→ TASK PROMPT
Are you able to quote each entry exactly as written?

(Beginning of SOURCE INFORMATION)

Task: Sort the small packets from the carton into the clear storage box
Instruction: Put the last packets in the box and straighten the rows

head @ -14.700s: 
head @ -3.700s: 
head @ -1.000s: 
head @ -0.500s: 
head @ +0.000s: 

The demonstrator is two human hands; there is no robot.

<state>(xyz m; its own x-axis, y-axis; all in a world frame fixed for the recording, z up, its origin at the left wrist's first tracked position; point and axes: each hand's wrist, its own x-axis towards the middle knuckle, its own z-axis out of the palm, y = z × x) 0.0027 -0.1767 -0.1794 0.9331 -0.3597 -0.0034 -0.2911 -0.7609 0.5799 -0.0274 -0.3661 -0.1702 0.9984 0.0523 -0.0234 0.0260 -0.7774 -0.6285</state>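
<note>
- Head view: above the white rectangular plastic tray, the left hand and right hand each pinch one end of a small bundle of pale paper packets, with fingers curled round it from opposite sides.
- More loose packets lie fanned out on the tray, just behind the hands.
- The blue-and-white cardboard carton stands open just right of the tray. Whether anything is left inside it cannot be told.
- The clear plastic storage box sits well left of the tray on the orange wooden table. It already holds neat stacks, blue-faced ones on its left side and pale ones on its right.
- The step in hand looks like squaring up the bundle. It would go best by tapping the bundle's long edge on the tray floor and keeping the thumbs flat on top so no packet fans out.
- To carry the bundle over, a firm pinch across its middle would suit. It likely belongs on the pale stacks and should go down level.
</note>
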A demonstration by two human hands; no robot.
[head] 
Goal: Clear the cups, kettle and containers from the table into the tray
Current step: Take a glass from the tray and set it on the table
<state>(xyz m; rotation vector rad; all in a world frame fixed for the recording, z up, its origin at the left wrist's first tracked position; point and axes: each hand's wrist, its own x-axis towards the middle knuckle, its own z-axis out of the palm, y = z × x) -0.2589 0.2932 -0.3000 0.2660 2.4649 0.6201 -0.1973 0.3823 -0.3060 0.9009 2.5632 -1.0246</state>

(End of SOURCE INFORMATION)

→ WRITTEN REPLY
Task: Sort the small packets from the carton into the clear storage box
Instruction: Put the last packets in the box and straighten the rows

head @ -14.700s: 
head @ -3.700s: 
head @ -1.000s: 
head @ -0.500s: 
head @ +0.000s: 

The demonstrator is two human hands; there is no robot.

<state>(xyz m; its own x-axis, y-axis; all in a world frame fixed for the recording, z up, its origin at the left wrist's first tracked position; point and axes: each hand's wrist, its own x-axis towards the middle knuckle, its own z-axis out of the palm, y = z × x) 0.0027 -0.1767 -0.1794 0.9331 -0.3597 -0.0034 -0.2911 -0.7609 0.5799 -0.0274 -0.3661 -0.1702 0.9984 0.0523 -0.0234 0.0260 -0.7774 -0.6285</state>
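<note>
- Head view: above the white rectangular plastic tray, the left hand and right hand each pinch one end of a small bundle of pale paper packets, with fingers curled round it from opposite sides.
- More loose packets lie fanned out on the tray, just behind the hands.
- The blue-and-white cardboard carton stands open just right of the tray. Whether anything is left inside it cannot be told.
- The clear plastic storage box sits well left of the tray on the orange wooden table. It already holds neat stacks, blue-faced ones on its left side and pale ones on its right.
- The step in hand looks like squaring up the bundle. It would go best by tapping the bundle's long edge on the tray floor and keeping the thumbs flat on top so no packet fans out.
- To carry the bundle over, a firm pinch across its middle would suit. It likely belongs on the pale stacks and should go down level.
</note>
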A demonstration by two human hands; no robot.
[head] 
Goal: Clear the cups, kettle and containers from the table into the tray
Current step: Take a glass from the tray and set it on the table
<state>(xyz m; rotation vector rad; all in a world frame fixed for the recording, z up, its origin at the left wrist's first tracked position; point and axes: each hand's wrist, its own x-axis towards the middle knuckle, its own z-axis out of the palm, y = z × x) -0.2589 0.2932 -0.3000 0.2660 2.4649 0.6201 -0.1973 0.3823 -0.3060 0.9009 2.5632 -1.0246</state>

This finishes the answer.